By J.C. Rivera, Mainstreet Investment
Centers for Medicare & Medicaid Services (CMS) recently proposed a rule entitled "Cancellation of Advancing Care Coordination through Episode Payment and Cardiac Rehabilitation Incentive Payment Models; Changes to Comprehensive Care for Joint Replacement Payment Model" (82 Fed. Red. 39310 ) that would cancel the EPM and CR bundled payment programs created per a final rule on December 20, 2016 (42 CFR Parts 512). Both programs were mandatory and scheduled to begin on January 1, 2018. CMS did note that there has been opposition to the mandatory nature of the programs.

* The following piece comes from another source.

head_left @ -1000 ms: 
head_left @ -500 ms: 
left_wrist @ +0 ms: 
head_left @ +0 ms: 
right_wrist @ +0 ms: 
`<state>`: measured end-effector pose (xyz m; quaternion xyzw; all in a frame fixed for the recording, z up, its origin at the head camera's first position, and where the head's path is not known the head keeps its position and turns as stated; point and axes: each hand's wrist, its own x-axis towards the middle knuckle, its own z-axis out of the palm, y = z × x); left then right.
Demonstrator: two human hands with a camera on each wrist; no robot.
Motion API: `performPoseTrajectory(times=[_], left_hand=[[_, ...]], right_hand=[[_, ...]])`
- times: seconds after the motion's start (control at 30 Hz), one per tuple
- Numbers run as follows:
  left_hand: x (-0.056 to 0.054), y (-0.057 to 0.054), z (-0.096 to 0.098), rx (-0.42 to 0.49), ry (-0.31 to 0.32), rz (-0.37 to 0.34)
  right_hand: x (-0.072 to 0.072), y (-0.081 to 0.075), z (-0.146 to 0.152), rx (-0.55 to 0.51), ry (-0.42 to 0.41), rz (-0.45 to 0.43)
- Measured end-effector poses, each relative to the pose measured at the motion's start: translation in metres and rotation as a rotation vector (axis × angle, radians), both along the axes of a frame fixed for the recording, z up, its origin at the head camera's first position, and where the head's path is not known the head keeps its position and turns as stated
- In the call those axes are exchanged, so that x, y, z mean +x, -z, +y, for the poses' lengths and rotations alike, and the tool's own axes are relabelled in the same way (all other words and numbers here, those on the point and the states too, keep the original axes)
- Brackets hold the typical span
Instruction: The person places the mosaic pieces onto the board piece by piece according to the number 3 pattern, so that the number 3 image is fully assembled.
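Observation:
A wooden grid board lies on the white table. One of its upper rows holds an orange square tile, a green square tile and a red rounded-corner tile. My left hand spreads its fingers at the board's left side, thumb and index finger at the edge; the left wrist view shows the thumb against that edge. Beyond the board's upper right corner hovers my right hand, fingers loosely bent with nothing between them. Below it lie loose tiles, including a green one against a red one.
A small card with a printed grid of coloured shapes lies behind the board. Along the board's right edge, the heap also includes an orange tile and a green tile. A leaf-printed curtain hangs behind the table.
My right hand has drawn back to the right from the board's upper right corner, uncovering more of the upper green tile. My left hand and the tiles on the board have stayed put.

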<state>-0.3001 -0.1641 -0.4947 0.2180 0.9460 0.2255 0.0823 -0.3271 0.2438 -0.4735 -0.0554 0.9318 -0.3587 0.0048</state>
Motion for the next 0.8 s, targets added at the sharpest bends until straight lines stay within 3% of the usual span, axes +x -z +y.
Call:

The same rule proposes changes to the Comprehensive Joint Replacement (CJR) program (42 CFR Parts 510) by (i) reducing (approximately one-half) the number of hospitals currently required to participate in CJR, and (ii) giving a one-time election, with a deadline of January 31, 2018, to the hospitals that are no longer required to participate in the program. Otherwise, the CJR program remains largely unchanged since its April 1, 2016 inception.
In a press release announcing the proposed rule, CMS stated that it expects to increase opportunities for providers to participate in voluntary initiatives rather than large mandatory episode payment model efforts. Seema Verma, an administrator for CMS, stated, “Stakeholders have asked for more input on the design of these models. These changes make this possible and give CMS maximum flexibility to test other episode-based models that will bring about innovation and provide better care for Medicare beneficiaries.”
The deadline to submit public comments on the proposed rule is October 16, 2017 by 5:00 p.m. EDT.